Christopher Miller, Chief Executive Officer
Allenbridge HedgeInfo
September 2009
Let us be clear: we do not genuinely expect our brainstorming laid out here to be taken up any time soon. The wide-ranging nature of the proposals make them hard to implement quickly anyway. But more importantly, there are too many vested interests to bog them down, and we are too politically naive to have left much room for horse-trading.
In principle, we believe strongly that the right regulation will strengthen the hedge fund industry and increase security for investors. But the directive is not really moving even in the right direction and at best, we expect a watered-down version that at least saves some face to be introduced possibly as early as during the Swedish EU Presidency.
We do not wish to dwell on why we have such unsatisfactory proposals any more than is strictly necessary. But in defining objectives, we attempt to analyse some of the unspoken objectives that may have driven the debate thus far. And if this helps us achieve some of the more reasonable unspoken objectives in some other way, then we have a more workable solution.

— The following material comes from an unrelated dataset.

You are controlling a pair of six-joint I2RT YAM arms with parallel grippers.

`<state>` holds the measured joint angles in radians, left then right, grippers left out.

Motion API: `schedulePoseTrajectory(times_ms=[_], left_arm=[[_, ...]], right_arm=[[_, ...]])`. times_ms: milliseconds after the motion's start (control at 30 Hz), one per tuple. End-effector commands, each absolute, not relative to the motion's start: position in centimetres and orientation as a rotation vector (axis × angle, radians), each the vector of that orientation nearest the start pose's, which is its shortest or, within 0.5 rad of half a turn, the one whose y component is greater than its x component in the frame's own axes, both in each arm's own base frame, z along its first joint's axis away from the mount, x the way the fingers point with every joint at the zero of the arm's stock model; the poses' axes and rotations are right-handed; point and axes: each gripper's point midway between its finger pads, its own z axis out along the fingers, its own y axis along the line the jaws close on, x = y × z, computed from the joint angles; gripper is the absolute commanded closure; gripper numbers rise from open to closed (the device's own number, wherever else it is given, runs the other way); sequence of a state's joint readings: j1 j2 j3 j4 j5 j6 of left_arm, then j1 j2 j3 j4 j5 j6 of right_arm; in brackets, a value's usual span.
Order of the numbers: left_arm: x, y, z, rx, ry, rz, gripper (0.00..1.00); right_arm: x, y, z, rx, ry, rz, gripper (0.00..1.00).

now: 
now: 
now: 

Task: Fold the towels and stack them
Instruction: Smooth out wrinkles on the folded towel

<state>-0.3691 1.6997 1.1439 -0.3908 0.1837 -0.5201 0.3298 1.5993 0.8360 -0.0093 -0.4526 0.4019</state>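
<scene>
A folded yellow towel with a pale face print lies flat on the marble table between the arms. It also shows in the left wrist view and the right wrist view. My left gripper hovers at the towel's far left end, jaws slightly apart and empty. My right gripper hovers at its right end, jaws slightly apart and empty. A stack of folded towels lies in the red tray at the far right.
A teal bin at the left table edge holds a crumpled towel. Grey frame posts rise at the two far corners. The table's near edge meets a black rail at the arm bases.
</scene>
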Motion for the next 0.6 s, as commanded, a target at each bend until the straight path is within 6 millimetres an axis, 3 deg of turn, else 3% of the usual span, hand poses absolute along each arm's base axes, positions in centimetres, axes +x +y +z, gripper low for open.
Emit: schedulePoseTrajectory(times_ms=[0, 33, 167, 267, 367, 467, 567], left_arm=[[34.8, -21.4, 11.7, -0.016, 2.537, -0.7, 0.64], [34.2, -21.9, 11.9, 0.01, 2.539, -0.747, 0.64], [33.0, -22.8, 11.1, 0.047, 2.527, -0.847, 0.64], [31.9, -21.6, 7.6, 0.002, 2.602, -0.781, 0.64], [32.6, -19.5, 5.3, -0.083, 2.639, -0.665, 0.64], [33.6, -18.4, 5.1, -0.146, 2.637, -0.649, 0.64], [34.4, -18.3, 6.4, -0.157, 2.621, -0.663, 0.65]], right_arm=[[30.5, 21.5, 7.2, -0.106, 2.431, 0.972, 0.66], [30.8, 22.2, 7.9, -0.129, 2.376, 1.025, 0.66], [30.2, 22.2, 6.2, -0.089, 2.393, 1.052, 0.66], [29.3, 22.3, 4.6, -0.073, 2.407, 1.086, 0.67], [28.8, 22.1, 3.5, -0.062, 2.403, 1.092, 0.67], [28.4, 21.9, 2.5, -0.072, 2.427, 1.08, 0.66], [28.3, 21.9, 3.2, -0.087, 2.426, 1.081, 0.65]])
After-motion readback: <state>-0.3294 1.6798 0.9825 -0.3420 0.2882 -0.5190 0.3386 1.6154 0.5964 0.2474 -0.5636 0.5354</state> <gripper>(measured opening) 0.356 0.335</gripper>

Any solution that punishes innocent hedge funds and ignores the behaviour of Porsche and SocGen, as well as excluding family offices and sovereign wealth funds, is unfair and unreasonable. So we propose a wide-ranging regime that is more transparent, proportionate and flexible.
The clandestine and inconsistent process, followed by the EC in formulation of the draft directive highlighting the lack of public forum for debate, may have damaged the reputation of the European project and played into the hands of Eurosceptics, making the Irish vote somewhat less certain than before.
As they say, a crisis is a terrible thing to waste, so why not take this opportunity to reform the legislative process in the European Commission so there is real transparency, democracy, debate and accountability?